From 025c44b44cc63dd46454082aef12f128f4b84428 Mon Sep 17 00:00:00 2001
From: Ricardo Decal <public@ricardodecal.com>
Date: Tue, 16 Dec 2025 14:47:34 -0800
Subject: [PATCH 19/20] add GPUs back to default config

---
 beginner_source/hyperparameter_tuning_tutorial.py | 5 ++---
 1 file changed, 2 insertions(+), 3 deletions(-)

diff --git a/beginner_source/hyperparameter_tuning_tutorial.py b/beginner_source/hyperparameter_tuning_tutorial.py
index 3bae0fbc4bb..bfb44ee521b 100644
--- a/beginner_source/hyperparameter_tuning_tutorial.py
+++ b/beginner_source/hyperparameter_tuning_tutorial.py
@@ -465,7 +465,7 @@ def test_accuracy(net, device="cpu", data_dir=None):
 # Putting it all together
 # -----------------------
 
-def main(num_trials=10, max_num_epochs=10, gpus_per_trial=2):
+def main(num_trials=10, max_num_epochs=10, gpus_per_trial=0):
     print("Starting hyperparameter tuning.")
     ray.init()
     
@@ -522,8 +522,7 @@ def main(num_trials=10, max_num_epochs=10, gpus_per_trial=2):
 
 if __name__ == "__main__":
     # Set the number of trials, epochs, and GPUs per trial here:
-    # The following configuration uses 1 trial, 1 epoch, and CPU only for demonstration purposes.
-    main(num_trials=1, max_num_epochs=1, gpus_per_trial=0)
+    main(num_trials=10, max_num_epochs=10, gpus_per_trial=1)
 
 ######################################################################
 # Results

From 94faa5397d6b0537cc4a24078a1fc02a51dd8a85 Mon Sep 17 00:00:00 2001
From: Ricardo Decal <public@ricardodecal.com>
Date: Tue, 16 Dec 2025 15:23:30 -0800
Subject: [PATCH 20/20] Expose cpus_per_trial for configuration

---
 beginner_source/hyperparameter_tuning_tutorial.py | 8 ++++----
 1 file changed, 4 insertions(+), 4 deletions(-)

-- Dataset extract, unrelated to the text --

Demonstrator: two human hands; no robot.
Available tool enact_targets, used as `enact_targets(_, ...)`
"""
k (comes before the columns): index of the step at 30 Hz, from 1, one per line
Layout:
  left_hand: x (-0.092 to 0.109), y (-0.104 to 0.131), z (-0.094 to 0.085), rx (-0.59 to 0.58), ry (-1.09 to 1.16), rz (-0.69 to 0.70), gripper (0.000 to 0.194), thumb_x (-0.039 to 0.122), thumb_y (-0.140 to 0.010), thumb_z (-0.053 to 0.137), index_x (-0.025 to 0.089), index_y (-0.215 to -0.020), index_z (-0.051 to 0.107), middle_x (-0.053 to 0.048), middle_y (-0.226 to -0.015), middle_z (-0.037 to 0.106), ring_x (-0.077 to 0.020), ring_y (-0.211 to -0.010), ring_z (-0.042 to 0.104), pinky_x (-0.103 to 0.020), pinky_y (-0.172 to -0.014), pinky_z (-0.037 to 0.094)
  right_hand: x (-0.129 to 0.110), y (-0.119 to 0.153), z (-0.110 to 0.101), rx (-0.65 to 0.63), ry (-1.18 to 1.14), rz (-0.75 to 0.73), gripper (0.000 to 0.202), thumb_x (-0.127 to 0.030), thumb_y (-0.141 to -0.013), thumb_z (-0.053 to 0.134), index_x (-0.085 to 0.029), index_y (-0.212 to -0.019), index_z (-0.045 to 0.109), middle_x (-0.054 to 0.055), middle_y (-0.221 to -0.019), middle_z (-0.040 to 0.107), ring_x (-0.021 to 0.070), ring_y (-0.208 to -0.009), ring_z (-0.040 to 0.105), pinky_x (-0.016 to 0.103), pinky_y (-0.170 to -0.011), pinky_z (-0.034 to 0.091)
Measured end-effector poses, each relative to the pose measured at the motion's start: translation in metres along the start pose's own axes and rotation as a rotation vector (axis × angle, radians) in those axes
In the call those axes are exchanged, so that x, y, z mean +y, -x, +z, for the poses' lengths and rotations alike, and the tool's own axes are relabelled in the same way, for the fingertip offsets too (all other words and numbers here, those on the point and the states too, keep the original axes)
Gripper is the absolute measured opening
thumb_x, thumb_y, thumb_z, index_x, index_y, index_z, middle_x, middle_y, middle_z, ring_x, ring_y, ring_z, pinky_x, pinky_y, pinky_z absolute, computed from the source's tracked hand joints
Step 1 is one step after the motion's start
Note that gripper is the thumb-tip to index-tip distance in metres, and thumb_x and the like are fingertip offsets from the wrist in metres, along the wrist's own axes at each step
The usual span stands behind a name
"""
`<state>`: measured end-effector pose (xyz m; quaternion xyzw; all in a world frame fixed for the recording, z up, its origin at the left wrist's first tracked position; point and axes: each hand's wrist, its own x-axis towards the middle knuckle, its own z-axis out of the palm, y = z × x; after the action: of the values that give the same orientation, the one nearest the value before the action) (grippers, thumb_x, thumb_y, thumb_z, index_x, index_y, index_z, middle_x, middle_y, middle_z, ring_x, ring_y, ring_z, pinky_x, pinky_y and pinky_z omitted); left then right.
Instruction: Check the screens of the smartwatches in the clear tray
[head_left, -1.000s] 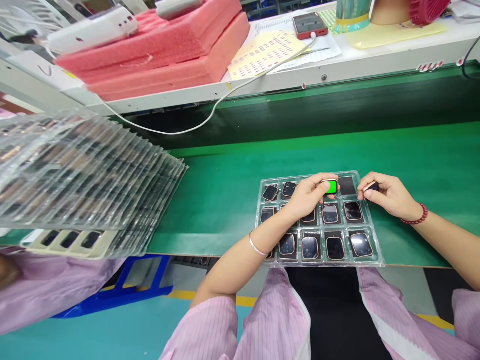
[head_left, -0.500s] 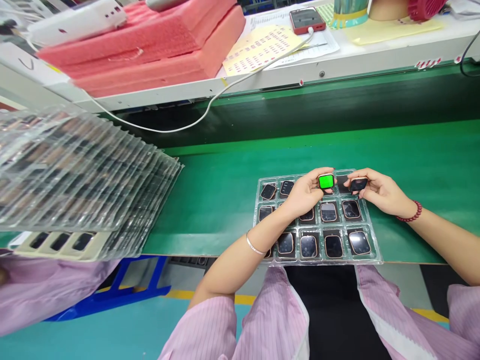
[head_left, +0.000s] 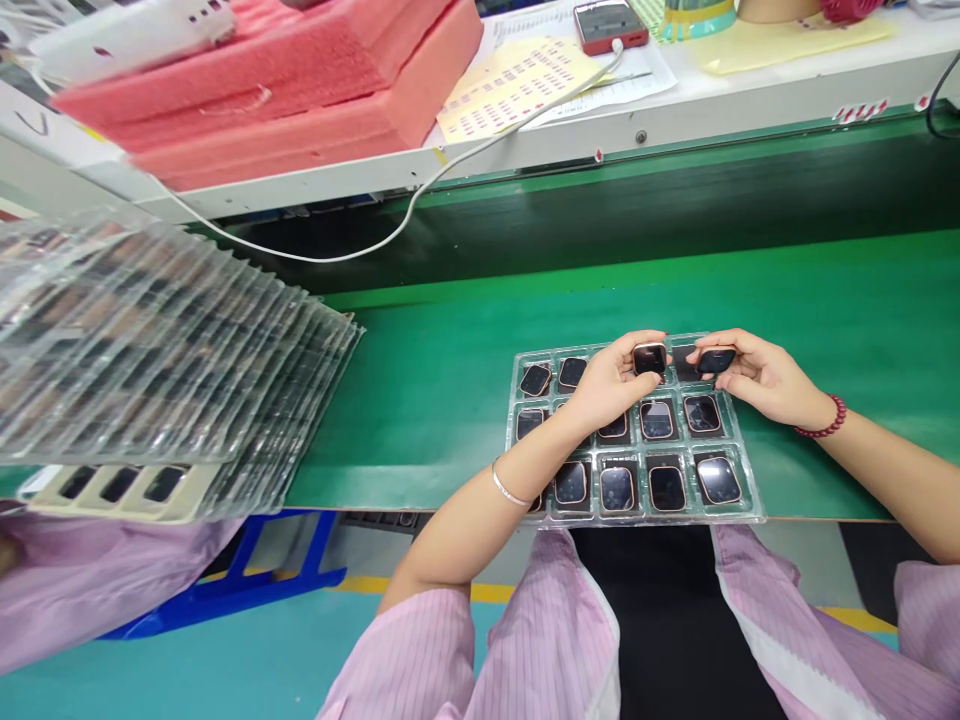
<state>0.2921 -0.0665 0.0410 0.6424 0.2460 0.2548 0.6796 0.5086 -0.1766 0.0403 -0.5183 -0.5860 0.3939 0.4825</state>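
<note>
My left hand (head_left: 613,382) grips a square smartwatch (head_left: 649,358) by its edges, its screen dark, over the top row of a clear plastic tray (head_left: 752,490). Just to the right, my right hand (head_left: 763,380) holds a second dark-screened smartwatch (head_left: 715,360) between thumb and fingers above the tray's top right corner. Rows of watches sit in the tray's compartments, among them one at the lower right (head_left: 718,480). Between my hands, part of a dark compartment (head_left: 684,364) shows. My left forearm hides some of the tray's left side.
A tall stack of filled clear trays (head_left: 172,350) leans at the left. Behind, a white shelf (head_left: 720,100) bears pink foam blocks (head_left: 300,100), papers and a phone (head_left: 609,25). A white cable (head_left: 409,215) hangs down. At the far left is another person's pink sleeve (head_left: 112,570).
The screen of the watch in my left hand has gone from bright green to dark. The watch in my right hand has tilted slightly.
</note>
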Motion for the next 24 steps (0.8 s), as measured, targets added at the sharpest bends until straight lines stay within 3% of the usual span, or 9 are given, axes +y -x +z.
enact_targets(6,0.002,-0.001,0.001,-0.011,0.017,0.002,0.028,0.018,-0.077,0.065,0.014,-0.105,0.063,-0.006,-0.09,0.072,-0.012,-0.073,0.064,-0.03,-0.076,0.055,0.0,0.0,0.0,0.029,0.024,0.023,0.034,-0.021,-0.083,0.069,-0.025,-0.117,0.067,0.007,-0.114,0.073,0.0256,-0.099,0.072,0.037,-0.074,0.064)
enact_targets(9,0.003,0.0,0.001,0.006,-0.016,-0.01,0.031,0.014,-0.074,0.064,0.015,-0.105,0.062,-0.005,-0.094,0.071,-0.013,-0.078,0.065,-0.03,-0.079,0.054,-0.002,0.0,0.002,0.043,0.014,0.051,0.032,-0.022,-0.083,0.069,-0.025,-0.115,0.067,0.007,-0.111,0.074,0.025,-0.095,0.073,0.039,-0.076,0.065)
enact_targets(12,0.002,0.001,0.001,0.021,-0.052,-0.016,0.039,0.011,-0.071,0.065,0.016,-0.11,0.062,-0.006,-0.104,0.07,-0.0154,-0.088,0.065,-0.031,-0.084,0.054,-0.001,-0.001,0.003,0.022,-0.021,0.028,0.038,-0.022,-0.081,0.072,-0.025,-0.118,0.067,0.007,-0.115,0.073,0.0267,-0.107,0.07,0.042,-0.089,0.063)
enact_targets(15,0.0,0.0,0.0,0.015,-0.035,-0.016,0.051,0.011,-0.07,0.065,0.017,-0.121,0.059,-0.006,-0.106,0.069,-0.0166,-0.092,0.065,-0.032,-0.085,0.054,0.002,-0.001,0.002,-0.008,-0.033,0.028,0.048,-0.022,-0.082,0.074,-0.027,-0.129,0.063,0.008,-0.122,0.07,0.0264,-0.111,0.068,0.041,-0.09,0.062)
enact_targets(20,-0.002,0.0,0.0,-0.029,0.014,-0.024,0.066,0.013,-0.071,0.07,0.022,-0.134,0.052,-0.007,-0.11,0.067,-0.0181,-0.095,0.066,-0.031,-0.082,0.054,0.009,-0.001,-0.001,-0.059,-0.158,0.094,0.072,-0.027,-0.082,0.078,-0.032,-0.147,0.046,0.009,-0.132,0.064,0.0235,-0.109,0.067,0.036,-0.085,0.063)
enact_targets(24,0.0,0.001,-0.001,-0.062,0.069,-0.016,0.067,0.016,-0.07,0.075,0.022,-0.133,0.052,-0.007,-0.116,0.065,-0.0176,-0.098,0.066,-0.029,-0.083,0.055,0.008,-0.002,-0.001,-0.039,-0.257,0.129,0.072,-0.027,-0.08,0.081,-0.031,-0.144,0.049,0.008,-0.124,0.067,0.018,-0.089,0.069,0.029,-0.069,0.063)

diff --git a/beginner_source/hyperparameter_tuning_tutorial.py b/beginner_source/hyperparameter_tuning_tutorial.py
index bfb44ee521b..fbc214db92c 100644
--- a/beginner_source/hyperparameter_tuning_tutorial.py
+++ b/beginner_source/hyperparameter_tuning_tutorial.py
@@ -417,7 +417,7 @@ def test_accuracy(net, device="cpu", data_dir=None):
 #
 #    tune.with_resources(
 #        partial(train_cifar, data_dir=data_dir),
-#        resources={"cpu": 2, "gpu": gpus_per_trial}
+#        resources={"cpu": cpus_per_trial, "gpu": gpus_per_trial}
 #    )
 #
 # Ray Tune automatically manages the placement of these trials and ensures
@@ -447,7 +447,7 @@ def test_accuracy(net, device="cpu", data_dir=None):
 #    tuner = tune.Tuner(
 #        tune.with_resources(
 #            partial(train_cifar, data_dir=data_dir),
-#            resources={"cpu": 2, "gpu": gpus_per_trial}
+#            resources={"cpu": cpus_per_trial, "gpu": gpus_per_trial}
 #        ),
 #        tune_config=tune.TuneConfig(
 #            metric="loss",
@@ -465,7 +465,7 @@ def test_accuracy(net, device="cpu", data_dir=None):
 # Putting it all together
 # -----------------------
 
-def main(num_trials=10, max_num_epochs=10, gpus_per_trial=0):
+def main(num_trials=10, max_num_epochs=10, gpus_per_trial=0, cpus_per_trial=2):
     print("Starting hyperparameter tuning.")
     ray.init()
     
@@ -488,7 +488,7 @@ def main(num_trials=10, max_num_epochs=10, gpus_per_trial=0):
     tuner = tune.Tuner(
         tune.with_resources(
             partial(train_cifar, data_dir=data_dir),
-            resources={"cpu": 2, "gpu": gpus_per_trial}
+            resources={"cpu": cpus_per_trial, "gpu": gpus_per_trial}
         ),
         tune_config=tune.TuneConfig(
             metric="loss",